Le Cap (Afrique du Sud), 10/12/2024 (MAP) – L’Afrique du Sud traverse actuellement une véritable crise multidimensionnelle et se doit, de ce fait, d’engager un dialogue national salvateur, afin de permettre aux Sud-africains de faire entendre leur voix concernant les choix et la gouvernance du pays, ont indiqué des participants à une conférence tenue mardi au Cap (1470 km de Pretoria).
Les intervenants à la conférence de deux jours, organisée sous le thème «Les défis de l’ANC et la révolution démocratique nationale», ont soulevé un certain nombre de questions, notamment la perception selon laquelle les dirigeants du Congrès National Africain (ANC), parti au pouvoir en Afrique du Sud depuis trois décennies, sont détachés de la société. Il s’agit aussi du renouveau du parti historique, de l’instabilité politique dans certaines provinces, à cause de l’échec du système des coalitions et des moyens devant permettre de relever les nombreux défis auxquels le pays fait face actuellement.
Ils ont été unanimes à reconnaitre que les élections générales du 29 mai dernier ont marqué une rupture dans l’histoire du Congrès National Africain et montré que le mouvement de libération est devenu, lentement mais sûrement, un parti comme les autres, en n’échappant plus aux divisions et aux luttes personnelles.
Lors des récentes élections générales, le parti de Nelson Mandela, faut-il le rappeler, a perdu, pour la première fois depuis 30 ans, sa majorité absolue au Parlement en n’obtenant que 40% des suffrages exprimés.

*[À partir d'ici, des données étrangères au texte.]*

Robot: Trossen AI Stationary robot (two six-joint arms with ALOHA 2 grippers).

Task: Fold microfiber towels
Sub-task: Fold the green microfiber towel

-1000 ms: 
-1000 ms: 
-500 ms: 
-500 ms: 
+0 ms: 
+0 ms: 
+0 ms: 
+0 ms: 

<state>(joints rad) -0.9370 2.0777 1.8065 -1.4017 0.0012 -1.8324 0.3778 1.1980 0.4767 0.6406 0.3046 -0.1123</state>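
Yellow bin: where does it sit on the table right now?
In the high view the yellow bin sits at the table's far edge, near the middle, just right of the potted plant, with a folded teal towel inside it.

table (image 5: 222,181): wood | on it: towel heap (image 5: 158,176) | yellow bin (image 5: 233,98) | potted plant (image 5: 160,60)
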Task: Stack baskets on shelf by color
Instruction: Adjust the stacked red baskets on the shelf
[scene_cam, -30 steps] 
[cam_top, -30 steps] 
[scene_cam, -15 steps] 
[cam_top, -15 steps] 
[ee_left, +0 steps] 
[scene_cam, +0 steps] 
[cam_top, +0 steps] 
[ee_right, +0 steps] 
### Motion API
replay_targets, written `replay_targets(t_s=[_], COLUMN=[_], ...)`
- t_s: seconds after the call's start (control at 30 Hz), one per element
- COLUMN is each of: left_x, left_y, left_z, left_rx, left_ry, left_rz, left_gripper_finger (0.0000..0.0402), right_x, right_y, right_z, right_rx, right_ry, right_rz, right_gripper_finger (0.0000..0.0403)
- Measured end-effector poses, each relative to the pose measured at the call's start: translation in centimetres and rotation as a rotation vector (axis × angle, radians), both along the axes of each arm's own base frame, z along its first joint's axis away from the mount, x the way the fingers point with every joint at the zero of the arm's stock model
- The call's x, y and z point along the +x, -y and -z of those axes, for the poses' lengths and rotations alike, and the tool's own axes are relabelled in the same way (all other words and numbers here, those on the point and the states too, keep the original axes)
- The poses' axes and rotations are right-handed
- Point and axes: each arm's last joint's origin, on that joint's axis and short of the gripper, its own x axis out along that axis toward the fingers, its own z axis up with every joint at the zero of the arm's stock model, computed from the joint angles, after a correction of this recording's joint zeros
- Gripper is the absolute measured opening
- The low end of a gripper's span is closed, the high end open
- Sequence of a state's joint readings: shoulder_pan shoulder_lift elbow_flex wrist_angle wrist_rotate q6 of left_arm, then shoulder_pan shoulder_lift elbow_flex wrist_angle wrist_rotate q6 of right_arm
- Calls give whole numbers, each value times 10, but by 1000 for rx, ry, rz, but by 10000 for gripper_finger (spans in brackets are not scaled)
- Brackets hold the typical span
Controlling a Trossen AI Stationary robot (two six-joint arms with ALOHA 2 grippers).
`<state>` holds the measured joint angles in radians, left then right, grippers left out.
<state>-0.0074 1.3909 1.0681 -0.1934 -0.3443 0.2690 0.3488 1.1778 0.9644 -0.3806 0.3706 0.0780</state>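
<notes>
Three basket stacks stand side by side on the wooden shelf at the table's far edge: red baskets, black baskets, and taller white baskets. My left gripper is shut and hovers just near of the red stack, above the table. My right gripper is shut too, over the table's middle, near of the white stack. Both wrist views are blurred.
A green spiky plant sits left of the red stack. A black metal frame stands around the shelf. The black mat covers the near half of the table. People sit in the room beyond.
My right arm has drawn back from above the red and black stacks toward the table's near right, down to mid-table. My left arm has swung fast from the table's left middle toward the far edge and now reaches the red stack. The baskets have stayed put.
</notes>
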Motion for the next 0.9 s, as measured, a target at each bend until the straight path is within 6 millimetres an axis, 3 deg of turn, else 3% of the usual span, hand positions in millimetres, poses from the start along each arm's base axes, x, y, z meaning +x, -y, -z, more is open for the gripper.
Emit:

Affaibli lors de ce scrutin, l’ANC a été contraint de nouer des alliances avec neuf autres partis politiques pour former un gouvernement de coalition.
Dans ce contexte, des orateurs ont soutenu que le dialogue national devrait plancher sur l’urgence de la transformation démocratique du pays, dont l’un des objectifs fondamentaux doit être d’élever le niveau de vie de la population et, en particulier, d’éradiquer les injustices séculaires perpétrées contre la majorité noire. Cela s’applique aux possibilités d’emploi, à l’éducation, au logement, à la santé et à d’autres commodités, relèvent-ils.
Dans l’optique de s’attaquer aux véritables défis des disparités sociales, de chômage, de criminalité, de corruption et de crise économique aiguë, estiment-ils, il faudra assurer le contrôle populaire sur les secteurs vitaux de l’économie. Cela impliquera le renforcement continu du secteur étatique dans les mines, l’industrie lourde, les banques et les autres industries monopolistiques, notent-ils.
«Afin d’éliminer le système de domination coloniale, il sera nécessaire d’assurer la propriété et le contrôle sur les aspects décisifs de l’économie», soutiennent-ils encore.
Jetant un éclairage sévère sur la lenteur de la distribution des richesses en Afrique du Sud, les conférenciers ont déclaré que la société la plus inégalitaire du monde n’a pas encore réussi à faire bouger de manière significative l’aiguille sur la fracture raciale des richesses 30 ans après la fin de l’apartheid.
Ils ont cité, à cet égard, un rapport de la Banque mondiale sur les inégalités en Afrique australe, qui révèle que 80 % des richesses de l’Afrique du Sud sont entre les mains de 10 % de la population. Le rapport attribue la responsabilité des disparités de revenus directement à la race, en soulignant que l’héritage du colonialisme et de l’apartheid, enraciné dans la ségrégation raciale et spatiale, continue de renforcer les inégalités dans le pays.
Au regard de tous ces défis, les participants ont souligné l’urgence de réformes et la nécessité d’un changement fondamental dans les différents choix politiques, économiques, diplomatiques, éducatifs et sociaux du pays.
Intervenant lors de la première journée de cet évènement, l’ancien Président sud-africain, Thabo Mbeki, a brossé un sombre tableau de l’Afrique du Sud qui est aux prises avec une corruption généralisée, un taux de chômage record (33%), une criminalité rampante et une pauvreté et des inégalités criardes.
M. Mbeki a déclaré que le pacte social censé résoudre les nombreux problèmes du pays a été pratiquement abandonné par le gouvernement.